----- Given entries -----

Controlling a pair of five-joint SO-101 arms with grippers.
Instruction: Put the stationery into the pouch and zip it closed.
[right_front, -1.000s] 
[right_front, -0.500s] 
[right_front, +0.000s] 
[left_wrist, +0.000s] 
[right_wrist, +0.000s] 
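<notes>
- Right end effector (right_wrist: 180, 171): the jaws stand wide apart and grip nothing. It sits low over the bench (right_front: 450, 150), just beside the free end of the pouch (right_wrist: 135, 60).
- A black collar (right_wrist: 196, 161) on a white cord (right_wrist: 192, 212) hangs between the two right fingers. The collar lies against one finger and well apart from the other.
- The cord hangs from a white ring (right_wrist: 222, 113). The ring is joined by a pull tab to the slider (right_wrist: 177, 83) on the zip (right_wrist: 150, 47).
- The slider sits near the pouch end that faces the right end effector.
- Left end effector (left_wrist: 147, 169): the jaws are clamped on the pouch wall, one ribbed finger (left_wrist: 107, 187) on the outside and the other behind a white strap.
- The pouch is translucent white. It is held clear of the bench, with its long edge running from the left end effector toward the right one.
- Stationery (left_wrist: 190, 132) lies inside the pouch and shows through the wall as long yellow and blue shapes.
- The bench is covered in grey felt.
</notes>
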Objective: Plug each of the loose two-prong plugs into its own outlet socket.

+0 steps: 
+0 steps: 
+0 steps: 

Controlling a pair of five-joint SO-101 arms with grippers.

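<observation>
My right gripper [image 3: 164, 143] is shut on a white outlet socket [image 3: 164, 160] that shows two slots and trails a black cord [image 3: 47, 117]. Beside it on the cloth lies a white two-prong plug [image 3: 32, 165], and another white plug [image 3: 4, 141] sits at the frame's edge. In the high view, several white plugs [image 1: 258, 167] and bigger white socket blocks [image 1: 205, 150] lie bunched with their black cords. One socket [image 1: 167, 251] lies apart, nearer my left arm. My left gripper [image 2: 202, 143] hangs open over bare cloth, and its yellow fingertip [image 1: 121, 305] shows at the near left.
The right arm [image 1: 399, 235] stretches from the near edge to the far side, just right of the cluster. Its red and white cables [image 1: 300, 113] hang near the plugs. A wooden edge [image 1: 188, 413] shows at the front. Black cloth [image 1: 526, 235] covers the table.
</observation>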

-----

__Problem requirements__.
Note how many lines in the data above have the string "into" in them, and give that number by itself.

__Task answer__.
2